# Aim of the exercise:
In the records below, find the line containing "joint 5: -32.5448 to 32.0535" and the line containing "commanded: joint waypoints". Give again exactly those lines and every line between them, omitting the pictures.

# Information:
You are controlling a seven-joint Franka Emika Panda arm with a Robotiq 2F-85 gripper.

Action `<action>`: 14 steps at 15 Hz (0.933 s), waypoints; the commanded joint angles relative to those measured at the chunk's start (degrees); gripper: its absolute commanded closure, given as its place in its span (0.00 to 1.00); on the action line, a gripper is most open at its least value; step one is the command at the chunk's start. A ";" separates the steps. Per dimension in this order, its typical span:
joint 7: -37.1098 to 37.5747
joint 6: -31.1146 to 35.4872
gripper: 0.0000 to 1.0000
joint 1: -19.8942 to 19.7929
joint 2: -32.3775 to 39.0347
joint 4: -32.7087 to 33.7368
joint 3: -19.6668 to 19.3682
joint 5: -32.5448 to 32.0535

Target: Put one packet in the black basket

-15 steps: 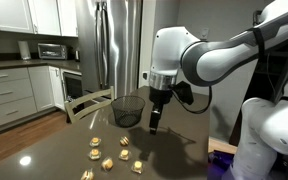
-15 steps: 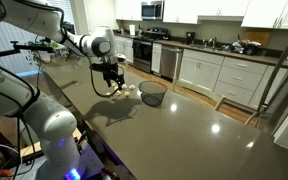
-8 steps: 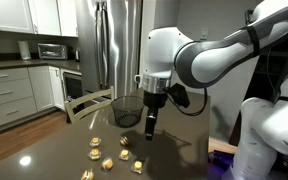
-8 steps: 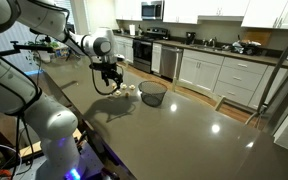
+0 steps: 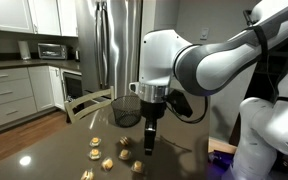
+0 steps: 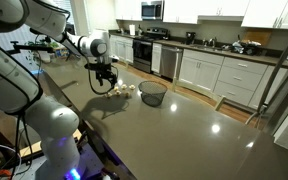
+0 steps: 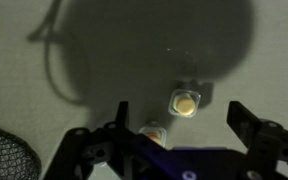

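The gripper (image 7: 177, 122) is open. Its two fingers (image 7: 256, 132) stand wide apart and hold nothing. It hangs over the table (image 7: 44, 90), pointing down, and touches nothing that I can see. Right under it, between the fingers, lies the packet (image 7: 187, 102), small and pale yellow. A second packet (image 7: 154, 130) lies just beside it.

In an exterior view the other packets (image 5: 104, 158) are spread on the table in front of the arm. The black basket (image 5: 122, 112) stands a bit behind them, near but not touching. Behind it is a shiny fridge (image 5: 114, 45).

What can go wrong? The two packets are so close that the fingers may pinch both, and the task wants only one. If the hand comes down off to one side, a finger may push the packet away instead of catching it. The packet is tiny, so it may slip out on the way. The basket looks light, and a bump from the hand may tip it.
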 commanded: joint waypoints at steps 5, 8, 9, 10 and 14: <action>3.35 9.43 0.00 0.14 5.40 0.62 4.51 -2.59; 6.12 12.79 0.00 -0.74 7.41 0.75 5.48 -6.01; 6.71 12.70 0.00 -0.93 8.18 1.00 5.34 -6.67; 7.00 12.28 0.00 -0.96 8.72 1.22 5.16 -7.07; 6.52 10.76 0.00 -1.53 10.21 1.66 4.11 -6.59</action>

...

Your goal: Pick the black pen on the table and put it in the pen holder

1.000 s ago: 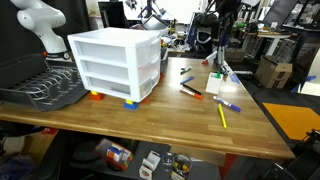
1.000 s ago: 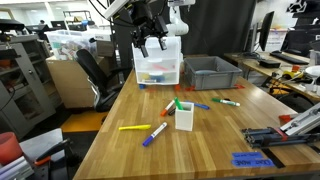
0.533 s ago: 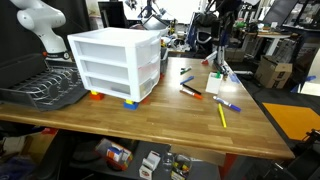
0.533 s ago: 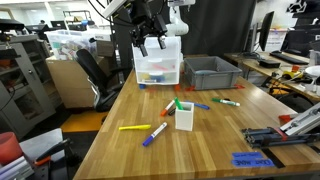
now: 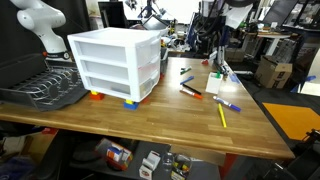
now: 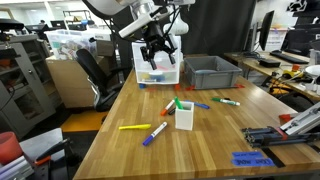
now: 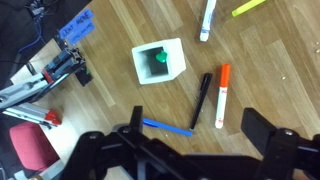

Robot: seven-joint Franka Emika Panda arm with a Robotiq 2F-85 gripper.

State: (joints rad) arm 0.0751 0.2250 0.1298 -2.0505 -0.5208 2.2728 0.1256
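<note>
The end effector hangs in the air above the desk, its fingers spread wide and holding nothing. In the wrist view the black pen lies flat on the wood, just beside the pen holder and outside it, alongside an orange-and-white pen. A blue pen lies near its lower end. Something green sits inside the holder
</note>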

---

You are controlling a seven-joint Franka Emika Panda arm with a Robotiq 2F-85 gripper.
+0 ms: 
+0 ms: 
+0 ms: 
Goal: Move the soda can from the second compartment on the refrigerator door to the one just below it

# Task result:
joint 5: -32.5448 to 32.0535

Target: Put one packet in the black basket

-15 steps: 
-15 steps: 
-8 steps: 
-8 steps: 
+0 steps: 
+0 steps: 
+0 steps: 

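The gripper (image 7: 177, 122) is open. Its two fingers (image 7: 256, 132) stand wide apart and hold nothing. It hangs over the table (image 7: 44, 90), pointing down, and touches nothing that I can see. Right under it, between the fingers, lies the packet (image 7: 187, 102), small and pale yellow. A second packet (image 7: 154, 130) lies just beside it.

In an exterior view the other packets (image 5: 104, 158) are spread on the table in front of the arm. The black basket (image 5: 122, 112) stands a bit behind them, near but not touching. Behind it is a shiny fridge (image 5: 114, 45).

What can go wrong? The two packets are so close that the fingers may pinch both, and the task wants only one. If the hand comes down off to one side, a finger may push the packet away instead of catching it. The packet is tiny, so it may slip out on the way. The basket looks light, and a bump from the hand may tip it.
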 commanded: joint waypoints at steps 5, 8, 9, 10 and 14: <action>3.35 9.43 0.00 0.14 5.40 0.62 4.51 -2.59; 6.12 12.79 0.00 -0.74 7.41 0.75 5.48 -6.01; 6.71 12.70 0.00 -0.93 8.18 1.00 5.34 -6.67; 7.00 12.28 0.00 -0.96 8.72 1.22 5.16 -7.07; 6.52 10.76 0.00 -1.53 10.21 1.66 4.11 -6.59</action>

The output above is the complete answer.